**Work task:** Your answer must be the exact lines below, starting with the line with "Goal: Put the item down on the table" and going on through the line with "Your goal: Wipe", both included, with no pictures.

**Entries taken from a collection:**
=== Begin Enclosure ===

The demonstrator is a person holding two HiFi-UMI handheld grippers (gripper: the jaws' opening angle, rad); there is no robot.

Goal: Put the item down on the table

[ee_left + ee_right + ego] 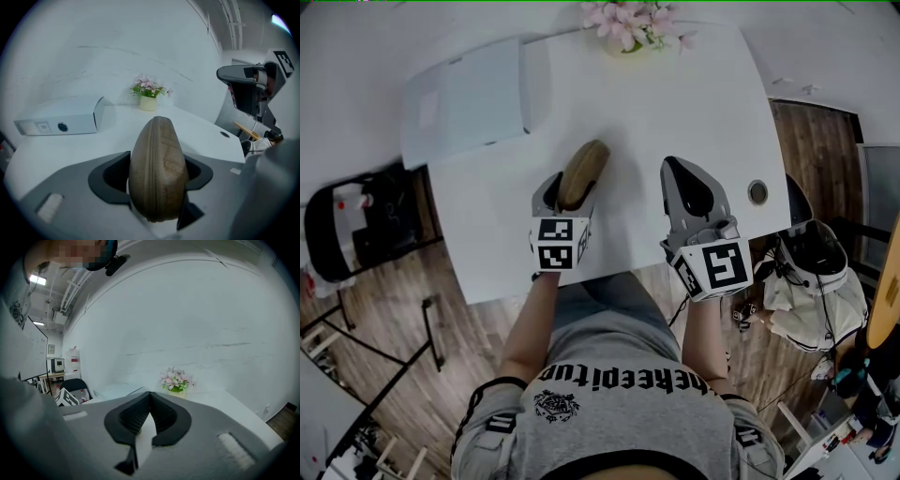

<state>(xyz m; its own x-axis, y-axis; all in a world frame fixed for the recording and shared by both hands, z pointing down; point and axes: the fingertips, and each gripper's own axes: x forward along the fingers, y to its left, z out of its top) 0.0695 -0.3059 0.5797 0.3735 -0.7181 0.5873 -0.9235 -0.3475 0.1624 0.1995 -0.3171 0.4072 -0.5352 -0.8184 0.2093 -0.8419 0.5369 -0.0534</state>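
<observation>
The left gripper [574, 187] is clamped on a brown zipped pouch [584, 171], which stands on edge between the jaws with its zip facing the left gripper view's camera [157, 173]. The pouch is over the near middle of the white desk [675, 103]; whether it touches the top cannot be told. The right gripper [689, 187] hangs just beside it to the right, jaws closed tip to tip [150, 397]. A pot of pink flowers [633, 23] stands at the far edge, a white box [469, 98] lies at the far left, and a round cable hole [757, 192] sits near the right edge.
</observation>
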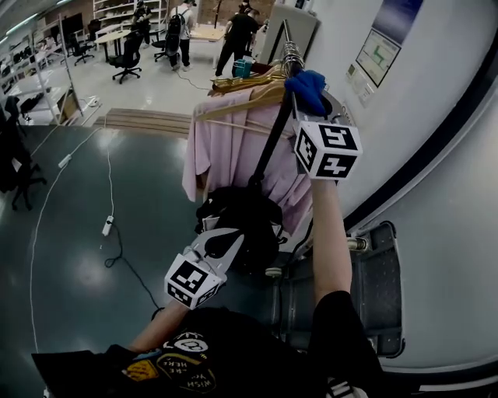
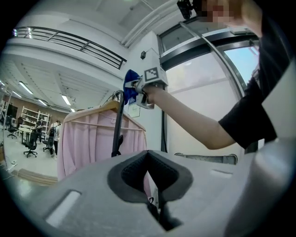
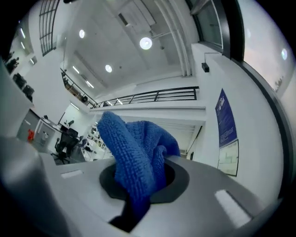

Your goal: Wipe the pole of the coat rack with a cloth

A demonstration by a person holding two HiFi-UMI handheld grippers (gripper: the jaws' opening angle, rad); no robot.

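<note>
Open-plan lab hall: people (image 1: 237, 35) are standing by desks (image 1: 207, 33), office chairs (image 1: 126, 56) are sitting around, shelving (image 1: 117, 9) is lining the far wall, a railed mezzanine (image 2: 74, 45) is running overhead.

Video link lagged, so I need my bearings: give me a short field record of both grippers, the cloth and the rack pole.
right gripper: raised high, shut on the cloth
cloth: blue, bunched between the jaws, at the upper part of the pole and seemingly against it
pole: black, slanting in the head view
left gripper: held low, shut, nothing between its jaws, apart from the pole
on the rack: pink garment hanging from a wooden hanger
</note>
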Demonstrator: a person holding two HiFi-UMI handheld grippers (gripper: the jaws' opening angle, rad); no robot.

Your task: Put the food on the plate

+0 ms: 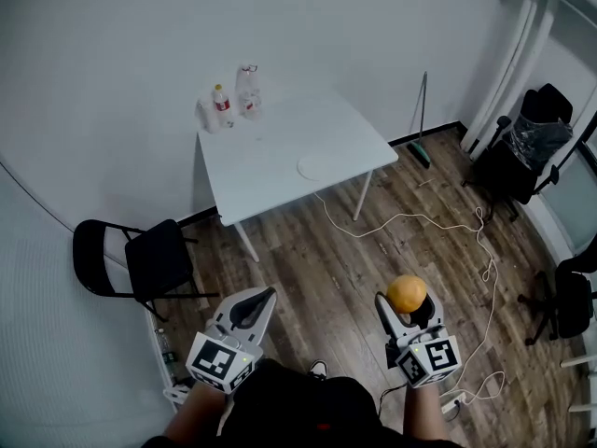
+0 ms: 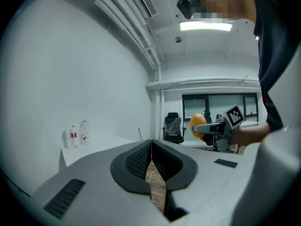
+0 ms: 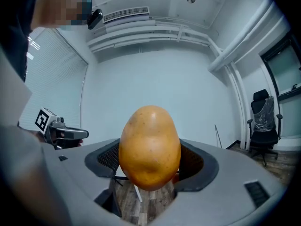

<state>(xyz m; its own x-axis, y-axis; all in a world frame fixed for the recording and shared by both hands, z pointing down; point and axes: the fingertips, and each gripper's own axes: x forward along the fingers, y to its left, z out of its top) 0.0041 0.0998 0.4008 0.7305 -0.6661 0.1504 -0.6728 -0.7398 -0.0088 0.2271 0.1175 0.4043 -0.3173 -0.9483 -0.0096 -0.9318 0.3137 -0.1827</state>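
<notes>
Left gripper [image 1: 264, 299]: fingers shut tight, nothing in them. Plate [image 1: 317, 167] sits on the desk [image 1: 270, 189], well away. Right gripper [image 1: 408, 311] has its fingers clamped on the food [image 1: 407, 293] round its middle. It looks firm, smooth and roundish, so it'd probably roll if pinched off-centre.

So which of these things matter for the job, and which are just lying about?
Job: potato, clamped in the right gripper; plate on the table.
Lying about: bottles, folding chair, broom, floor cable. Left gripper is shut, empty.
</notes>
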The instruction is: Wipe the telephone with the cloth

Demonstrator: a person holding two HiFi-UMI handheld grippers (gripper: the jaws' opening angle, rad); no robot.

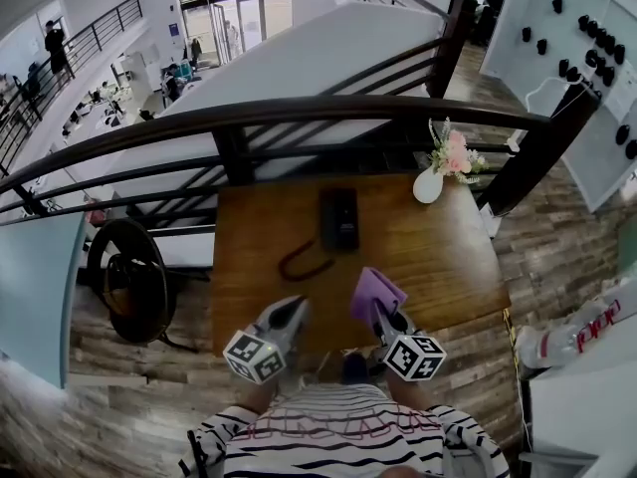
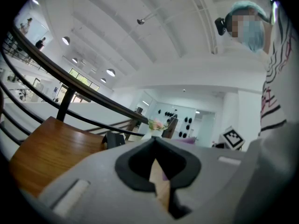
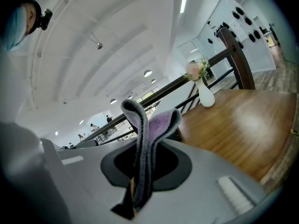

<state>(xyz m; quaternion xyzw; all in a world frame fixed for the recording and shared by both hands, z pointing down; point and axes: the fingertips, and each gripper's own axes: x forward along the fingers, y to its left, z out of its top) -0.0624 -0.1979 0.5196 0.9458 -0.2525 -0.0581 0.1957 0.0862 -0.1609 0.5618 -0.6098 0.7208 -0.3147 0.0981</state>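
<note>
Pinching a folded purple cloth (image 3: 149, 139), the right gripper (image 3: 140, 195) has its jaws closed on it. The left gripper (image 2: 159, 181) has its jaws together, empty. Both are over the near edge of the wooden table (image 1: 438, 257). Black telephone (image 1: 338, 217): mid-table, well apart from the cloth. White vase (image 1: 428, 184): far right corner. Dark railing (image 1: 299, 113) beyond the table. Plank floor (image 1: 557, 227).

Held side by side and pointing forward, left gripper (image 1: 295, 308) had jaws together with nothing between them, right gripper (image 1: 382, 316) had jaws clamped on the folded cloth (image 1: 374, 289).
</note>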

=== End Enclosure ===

**Task response:**
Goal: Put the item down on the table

[ee_left + ee_right + ego] 

<state>(xyz m; its own x-axis, y-axis; all in a world frame fixed for the recording and shared by both hands, z pointing down; point and axes: the fingertips, and each gripper's own axes: x forward along the fingers, y to its left, z out of its top) 0.0695 -0.3059 0.5797 0.3735 -0.7181 0.5873 -0.9235 -0.3475 0.1624 0.1995 -0.3171 0.4072 -0.5352 -0.8184 0.2093 -0.8419 0.5369 -0.0534</state>
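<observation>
The left gripper [574, 187] is clamped on a brown zipped pouch [584, 171], which stands on edge between the jaws with its zip facing the left gripper view's camera [157, 173]. The pouch is over the near middle of the white desk [675, 103]; whether it touches the top cannot be told. The right gripper [689, 187] hangs just beside it to the right, jaws closed tip to tip [150, 397]. A pot of pink flowers [633, 23] stands at the far edge, a white box [469, 98] lies at the far left, and a round cable hole [757, 192] sits near the right edge.
</observation>
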
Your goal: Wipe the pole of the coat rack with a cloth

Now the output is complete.